Repeat the listing below in full and exactly, but without its pictures.

════════

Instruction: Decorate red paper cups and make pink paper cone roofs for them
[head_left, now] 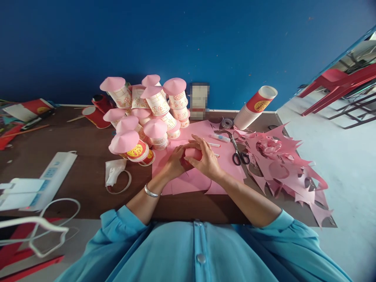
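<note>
Between my hands, just above the pink paper sheets point(179, 184), is a curved pink paper piece point(193, 153). Its full shape is hidden by my fingers, and a dark red patch shows below it. My left hand point(177, 161) is closed around the near left side. Over the top and right side arches my right hand point(208, 156), its thumb and fingers pressing on the paper. Beside the right hand lie capped markers point(215, 145), a glue stick point(221, 138) and black-handled scissors point(237, 152).
Decorated paper cups with pink cone tops point(155, 129) stand clustered at left. A tall cup stack point(255, 107), a tape roll point(227, 123) and pink paper scraps point(279, 168) are at right. A white mask point(115, 172) and power strip point(53, 178) lie left.
</note>
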Available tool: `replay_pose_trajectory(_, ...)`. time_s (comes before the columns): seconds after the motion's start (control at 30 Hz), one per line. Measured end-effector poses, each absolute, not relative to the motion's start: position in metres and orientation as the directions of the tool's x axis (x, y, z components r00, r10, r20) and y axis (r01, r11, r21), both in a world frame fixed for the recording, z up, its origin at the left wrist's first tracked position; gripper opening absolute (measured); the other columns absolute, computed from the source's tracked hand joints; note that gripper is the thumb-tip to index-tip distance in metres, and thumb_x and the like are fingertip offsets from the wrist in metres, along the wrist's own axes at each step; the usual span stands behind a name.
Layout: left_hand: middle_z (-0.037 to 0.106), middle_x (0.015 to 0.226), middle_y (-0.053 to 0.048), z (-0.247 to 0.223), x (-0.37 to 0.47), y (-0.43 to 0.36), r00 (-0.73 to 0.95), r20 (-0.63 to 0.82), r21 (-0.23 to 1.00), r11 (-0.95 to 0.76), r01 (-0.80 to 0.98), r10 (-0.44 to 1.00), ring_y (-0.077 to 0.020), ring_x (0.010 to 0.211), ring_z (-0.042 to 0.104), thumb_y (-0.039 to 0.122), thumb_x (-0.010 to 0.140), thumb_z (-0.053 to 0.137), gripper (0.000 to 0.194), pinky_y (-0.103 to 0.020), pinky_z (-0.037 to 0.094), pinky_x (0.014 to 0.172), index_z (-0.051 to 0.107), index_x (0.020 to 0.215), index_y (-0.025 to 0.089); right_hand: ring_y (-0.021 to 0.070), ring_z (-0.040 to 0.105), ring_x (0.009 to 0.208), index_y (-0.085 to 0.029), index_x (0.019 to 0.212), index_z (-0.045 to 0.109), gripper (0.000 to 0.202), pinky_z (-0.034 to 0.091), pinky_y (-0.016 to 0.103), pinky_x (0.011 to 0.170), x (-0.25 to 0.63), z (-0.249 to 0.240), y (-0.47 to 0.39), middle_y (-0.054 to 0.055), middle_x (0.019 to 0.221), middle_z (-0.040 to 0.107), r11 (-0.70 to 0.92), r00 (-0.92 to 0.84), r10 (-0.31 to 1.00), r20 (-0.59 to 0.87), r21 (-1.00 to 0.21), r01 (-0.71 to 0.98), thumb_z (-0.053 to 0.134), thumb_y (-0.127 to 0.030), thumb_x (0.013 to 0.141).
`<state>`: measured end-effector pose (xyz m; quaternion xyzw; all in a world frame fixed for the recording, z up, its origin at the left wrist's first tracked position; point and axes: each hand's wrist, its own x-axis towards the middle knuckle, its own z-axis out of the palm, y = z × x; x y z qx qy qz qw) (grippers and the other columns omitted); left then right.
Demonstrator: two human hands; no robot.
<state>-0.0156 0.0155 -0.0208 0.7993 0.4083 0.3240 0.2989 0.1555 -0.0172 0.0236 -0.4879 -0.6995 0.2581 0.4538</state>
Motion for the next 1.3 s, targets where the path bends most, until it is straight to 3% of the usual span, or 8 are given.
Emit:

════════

» **Output for this exercise**:
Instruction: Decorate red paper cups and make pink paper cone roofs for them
[head_left, now] 
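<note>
Between my hands, just above the pink paper sheets point(179, 184), is a curved pink paper piece point(193, 153). Its full shape is hidden by my fingers, and a dark red patch shows below it. My left hand point(177, 161) is closed around the near left side. Over the top and right side arches my right hand point(208, 156), its thumb and fingers pressing on the paper. Beside the right hand lie capped markers point(215, 145), a glue stick point(221, 138) and black-handled scissors point(237, 152).
Decorated paper cups with pink cone tops point(155, 129) stand clustered at left. A tall cup stack point(255, 107), a tape roll point(227, 123) and pink paper scraps point(279, 168) are at right. A white mask point(115, 172) and power strip point(53, 178) lie left.
</note>
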Available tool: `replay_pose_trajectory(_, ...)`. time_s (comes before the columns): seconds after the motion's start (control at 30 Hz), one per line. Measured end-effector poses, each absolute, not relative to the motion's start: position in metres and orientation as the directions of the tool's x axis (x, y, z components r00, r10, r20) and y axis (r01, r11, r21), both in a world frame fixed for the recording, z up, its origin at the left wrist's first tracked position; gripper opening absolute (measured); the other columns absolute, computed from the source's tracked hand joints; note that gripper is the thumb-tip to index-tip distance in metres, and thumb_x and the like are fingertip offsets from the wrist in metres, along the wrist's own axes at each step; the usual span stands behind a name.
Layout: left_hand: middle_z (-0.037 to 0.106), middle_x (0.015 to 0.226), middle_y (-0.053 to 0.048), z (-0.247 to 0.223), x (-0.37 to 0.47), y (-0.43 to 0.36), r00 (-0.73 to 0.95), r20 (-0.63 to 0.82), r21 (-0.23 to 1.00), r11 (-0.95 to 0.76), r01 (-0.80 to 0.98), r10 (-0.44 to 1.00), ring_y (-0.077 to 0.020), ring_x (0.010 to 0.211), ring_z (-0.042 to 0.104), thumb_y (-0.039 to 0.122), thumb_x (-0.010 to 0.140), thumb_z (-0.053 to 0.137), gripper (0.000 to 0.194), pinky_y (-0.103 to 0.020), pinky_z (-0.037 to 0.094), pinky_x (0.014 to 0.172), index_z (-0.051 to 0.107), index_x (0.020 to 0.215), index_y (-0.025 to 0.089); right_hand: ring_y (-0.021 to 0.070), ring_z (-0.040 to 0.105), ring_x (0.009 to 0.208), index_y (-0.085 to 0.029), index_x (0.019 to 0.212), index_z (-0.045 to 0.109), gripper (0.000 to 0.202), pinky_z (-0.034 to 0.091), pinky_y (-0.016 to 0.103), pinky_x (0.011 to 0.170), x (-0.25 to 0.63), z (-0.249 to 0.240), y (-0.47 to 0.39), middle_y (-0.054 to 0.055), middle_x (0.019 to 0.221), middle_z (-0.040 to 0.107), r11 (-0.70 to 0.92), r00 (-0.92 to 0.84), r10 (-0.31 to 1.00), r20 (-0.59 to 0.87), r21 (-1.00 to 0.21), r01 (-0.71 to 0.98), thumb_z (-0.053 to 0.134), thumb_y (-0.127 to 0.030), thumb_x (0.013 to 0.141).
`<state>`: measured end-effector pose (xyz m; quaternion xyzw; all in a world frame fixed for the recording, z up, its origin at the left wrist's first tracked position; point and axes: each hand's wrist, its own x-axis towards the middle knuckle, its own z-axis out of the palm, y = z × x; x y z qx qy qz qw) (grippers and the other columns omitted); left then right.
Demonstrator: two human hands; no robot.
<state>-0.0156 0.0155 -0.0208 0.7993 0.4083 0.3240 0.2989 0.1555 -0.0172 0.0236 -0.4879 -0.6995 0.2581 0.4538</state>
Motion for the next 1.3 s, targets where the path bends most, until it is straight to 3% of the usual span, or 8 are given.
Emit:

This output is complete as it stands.